**Assignment:** Each line below that contains the word "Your" must be copied.

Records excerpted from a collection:
──────

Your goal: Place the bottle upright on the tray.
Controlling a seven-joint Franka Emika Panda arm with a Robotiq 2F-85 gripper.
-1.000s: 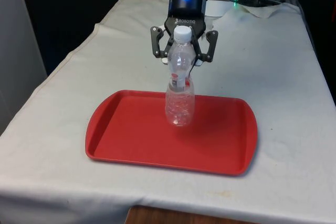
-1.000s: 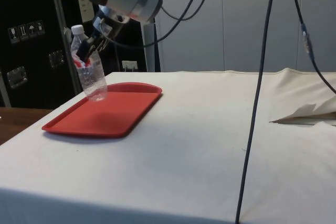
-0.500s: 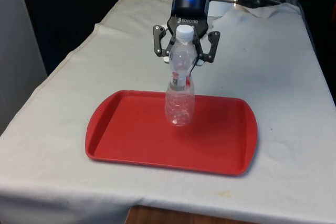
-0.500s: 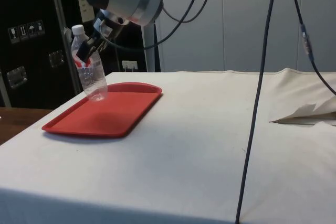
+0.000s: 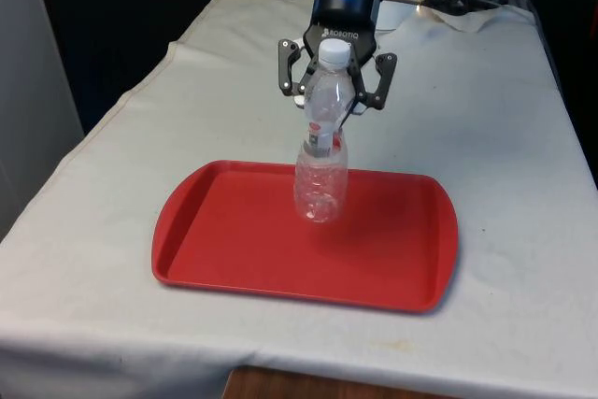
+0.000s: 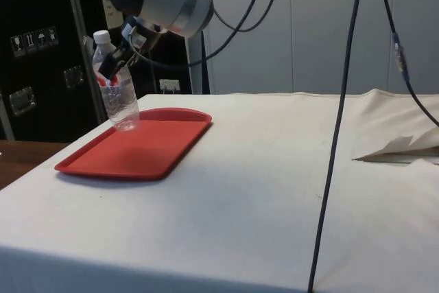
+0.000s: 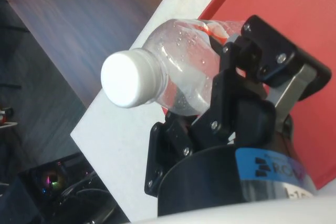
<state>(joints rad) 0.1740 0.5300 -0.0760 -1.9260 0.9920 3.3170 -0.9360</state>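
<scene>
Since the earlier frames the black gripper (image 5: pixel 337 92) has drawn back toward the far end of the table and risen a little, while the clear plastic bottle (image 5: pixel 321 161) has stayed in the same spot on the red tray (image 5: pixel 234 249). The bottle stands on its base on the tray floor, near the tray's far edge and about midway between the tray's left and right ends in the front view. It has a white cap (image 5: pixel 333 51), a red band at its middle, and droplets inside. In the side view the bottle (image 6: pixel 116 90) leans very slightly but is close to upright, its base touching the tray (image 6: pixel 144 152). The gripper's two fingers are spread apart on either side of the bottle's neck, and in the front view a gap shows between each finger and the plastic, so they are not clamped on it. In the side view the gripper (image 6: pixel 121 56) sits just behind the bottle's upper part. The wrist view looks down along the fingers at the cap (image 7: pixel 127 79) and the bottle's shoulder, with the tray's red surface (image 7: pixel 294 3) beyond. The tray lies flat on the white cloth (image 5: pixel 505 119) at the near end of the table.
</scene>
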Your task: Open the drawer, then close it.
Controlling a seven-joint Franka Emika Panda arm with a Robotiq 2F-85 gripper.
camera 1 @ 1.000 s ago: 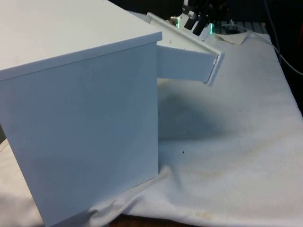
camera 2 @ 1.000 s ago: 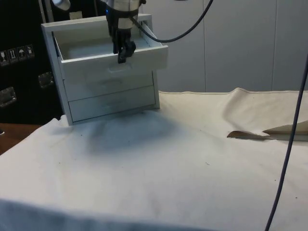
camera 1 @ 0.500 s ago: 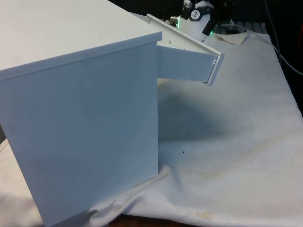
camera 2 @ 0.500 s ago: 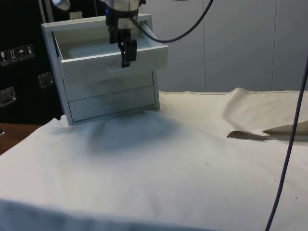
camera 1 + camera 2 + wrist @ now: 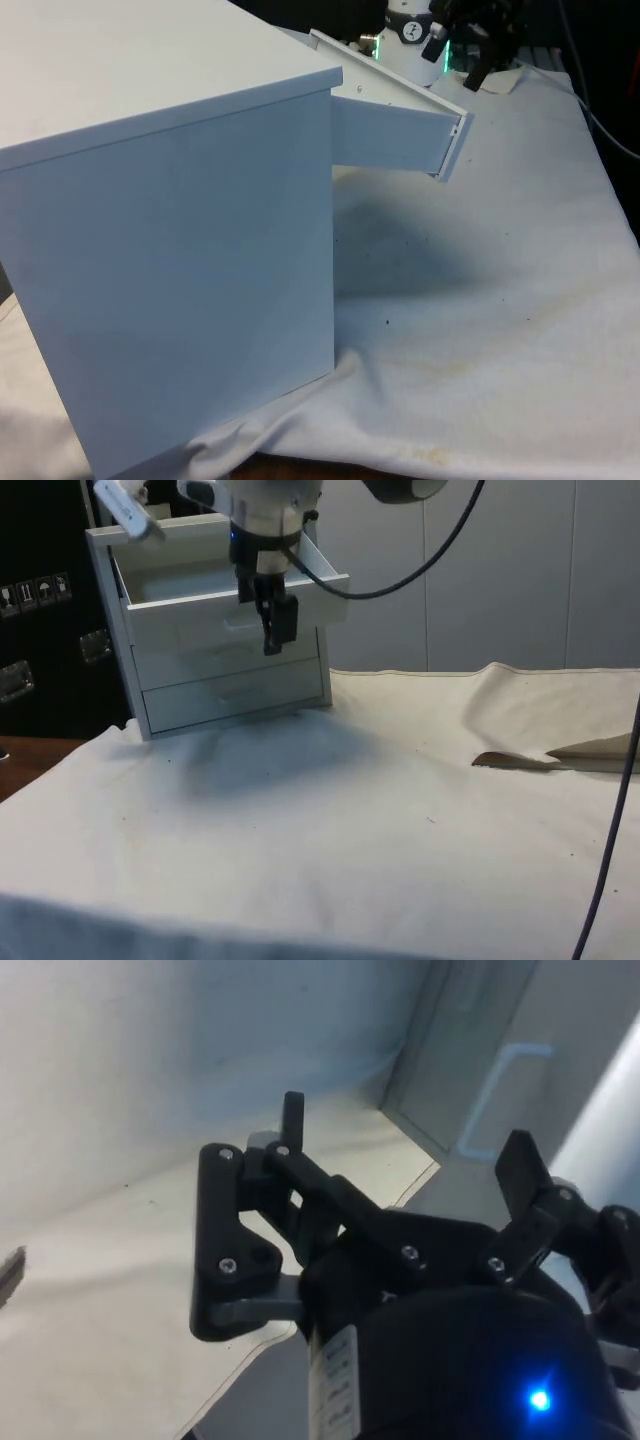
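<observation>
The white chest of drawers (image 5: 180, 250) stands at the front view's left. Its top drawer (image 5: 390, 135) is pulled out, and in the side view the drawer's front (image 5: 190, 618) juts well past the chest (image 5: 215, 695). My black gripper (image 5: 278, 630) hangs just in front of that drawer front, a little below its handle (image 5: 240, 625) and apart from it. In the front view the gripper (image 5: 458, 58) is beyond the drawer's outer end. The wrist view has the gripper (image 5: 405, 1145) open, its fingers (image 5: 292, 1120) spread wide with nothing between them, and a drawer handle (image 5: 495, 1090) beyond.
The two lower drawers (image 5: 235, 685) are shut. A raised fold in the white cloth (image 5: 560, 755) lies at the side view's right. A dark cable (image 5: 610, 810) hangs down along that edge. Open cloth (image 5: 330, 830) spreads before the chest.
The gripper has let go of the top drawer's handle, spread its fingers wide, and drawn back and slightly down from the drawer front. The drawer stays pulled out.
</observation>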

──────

**Output of the exercise:**
Your goal: Place the bottle upright on the tray.
Your task: Open the drawer, then close it.

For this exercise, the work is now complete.